### Exercise prompt
State only how many lines of the records contain the string "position".

### Data supplied
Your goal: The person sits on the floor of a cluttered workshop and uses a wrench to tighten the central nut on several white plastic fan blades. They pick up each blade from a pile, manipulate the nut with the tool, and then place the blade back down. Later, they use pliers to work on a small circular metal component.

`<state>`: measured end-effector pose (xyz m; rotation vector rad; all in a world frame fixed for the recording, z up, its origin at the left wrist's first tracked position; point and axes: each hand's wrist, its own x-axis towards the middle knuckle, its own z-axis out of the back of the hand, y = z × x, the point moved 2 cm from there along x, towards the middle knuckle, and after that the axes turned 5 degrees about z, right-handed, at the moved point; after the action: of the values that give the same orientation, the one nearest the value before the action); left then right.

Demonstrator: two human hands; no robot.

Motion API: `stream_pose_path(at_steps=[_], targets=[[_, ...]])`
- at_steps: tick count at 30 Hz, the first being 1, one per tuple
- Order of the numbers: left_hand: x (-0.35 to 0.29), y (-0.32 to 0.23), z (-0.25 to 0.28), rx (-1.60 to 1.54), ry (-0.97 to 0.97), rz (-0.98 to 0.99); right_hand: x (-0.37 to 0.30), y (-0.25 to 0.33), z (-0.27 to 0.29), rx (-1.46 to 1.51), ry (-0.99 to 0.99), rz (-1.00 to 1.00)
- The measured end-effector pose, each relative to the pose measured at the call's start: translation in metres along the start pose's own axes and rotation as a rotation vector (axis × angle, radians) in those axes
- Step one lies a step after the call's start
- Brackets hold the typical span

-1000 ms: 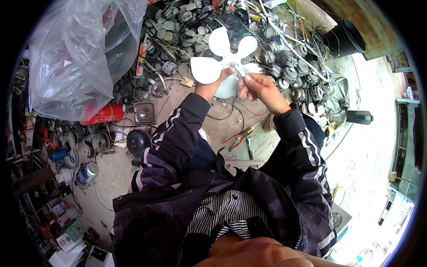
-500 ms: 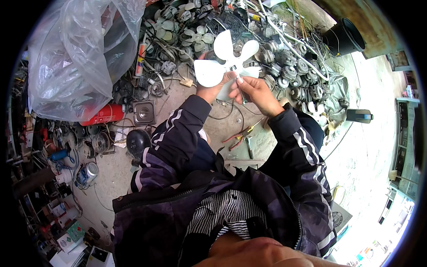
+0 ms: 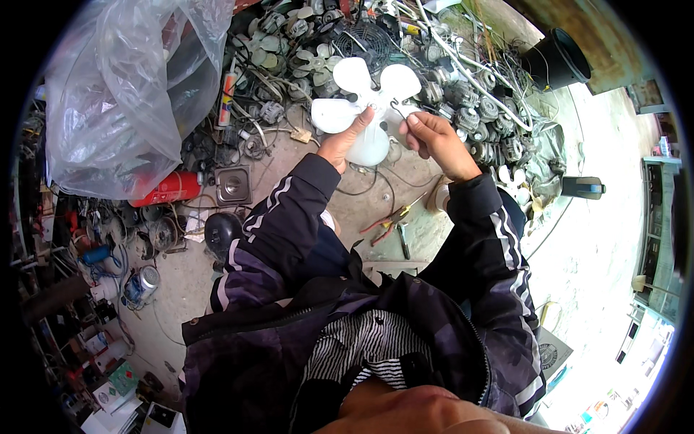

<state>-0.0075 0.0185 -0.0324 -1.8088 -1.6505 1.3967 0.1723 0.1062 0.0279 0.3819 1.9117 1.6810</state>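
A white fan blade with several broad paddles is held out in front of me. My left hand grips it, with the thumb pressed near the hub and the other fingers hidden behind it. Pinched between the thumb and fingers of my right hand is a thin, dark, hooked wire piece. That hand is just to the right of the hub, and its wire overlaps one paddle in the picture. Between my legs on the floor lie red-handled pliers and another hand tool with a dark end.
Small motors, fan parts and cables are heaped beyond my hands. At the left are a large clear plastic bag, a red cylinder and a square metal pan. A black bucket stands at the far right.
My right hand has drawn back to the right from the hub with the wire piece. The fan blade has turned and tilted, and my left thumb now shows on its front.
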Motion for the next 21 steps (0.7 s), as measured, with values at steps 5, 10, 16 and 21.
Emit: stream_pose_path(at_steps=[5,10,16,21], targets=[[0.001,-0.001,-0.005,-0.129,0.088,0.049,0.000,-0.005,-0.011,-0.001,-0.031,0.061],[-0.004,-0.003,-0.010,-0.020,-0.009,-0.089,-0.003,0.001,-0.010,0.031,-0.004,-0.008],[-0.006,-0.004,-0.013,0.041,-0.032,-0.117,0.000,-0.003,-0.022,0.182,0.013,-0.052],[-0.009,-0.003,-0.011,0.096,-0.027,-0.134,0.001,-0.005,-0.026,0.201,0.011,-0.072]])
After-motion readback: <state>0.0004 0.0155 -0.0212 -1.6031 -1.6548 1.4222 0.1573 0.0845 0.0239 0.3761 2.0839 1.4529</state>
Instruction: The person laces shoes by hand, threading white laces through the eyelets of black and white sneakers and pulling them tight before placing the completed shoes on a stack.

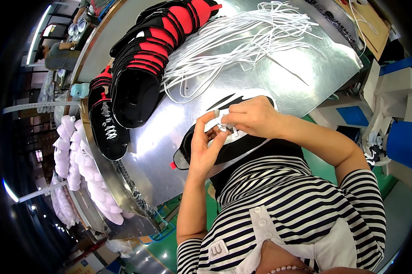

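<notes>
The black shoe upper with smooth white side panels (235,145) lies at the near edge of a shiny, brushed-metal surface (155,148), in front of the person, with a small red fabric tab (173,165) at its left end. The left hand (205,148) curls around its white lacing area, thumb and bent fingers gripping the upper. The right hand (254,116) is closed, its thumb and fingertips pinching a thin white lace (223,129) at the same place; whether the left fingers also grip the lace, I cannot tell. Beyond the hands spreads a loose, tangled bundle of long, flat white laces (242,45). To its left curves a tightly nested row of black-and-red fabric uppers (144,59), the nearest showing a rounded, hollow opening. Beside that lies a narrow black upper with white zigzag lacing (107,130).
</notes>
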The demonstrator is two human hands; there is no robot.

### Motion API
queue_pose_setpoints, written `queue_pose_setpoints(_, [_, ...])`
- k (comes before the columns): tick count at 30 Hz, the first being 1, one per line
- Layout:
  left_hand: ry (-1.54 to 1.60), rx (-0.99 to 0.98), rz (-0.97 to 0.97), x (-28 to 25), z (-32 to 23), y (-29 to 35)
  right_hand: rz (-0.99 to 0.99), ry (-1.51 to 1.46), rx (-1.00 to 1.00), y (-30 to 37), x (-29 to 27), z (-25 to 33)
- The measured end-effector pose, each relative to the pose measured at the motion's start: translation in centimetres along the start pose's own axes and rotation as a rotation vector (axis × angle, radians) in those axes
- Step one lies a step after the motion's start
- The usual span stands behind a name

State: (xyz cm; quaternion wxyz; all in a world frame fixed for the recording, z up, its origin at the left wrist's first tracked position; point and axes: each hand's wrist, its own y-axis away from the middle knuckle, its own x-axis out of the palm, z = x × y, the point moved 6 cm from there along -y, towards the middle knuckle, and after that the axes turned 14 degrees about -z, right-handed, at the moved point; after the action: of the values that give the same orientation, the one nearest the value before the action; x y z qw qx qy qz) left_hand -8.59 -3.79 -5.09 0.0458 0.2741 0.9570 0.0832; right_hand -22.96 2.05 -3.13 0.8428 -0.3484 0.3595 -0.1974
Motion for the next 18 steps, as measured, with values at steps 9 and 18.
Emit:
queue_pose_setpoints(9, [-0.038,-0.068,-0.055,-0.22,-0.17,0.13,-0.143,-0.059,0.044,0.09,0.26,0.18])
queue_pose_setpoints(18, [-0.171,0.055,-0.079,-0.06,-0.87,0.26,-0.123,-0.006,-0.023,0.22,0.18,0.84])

### Task solution
2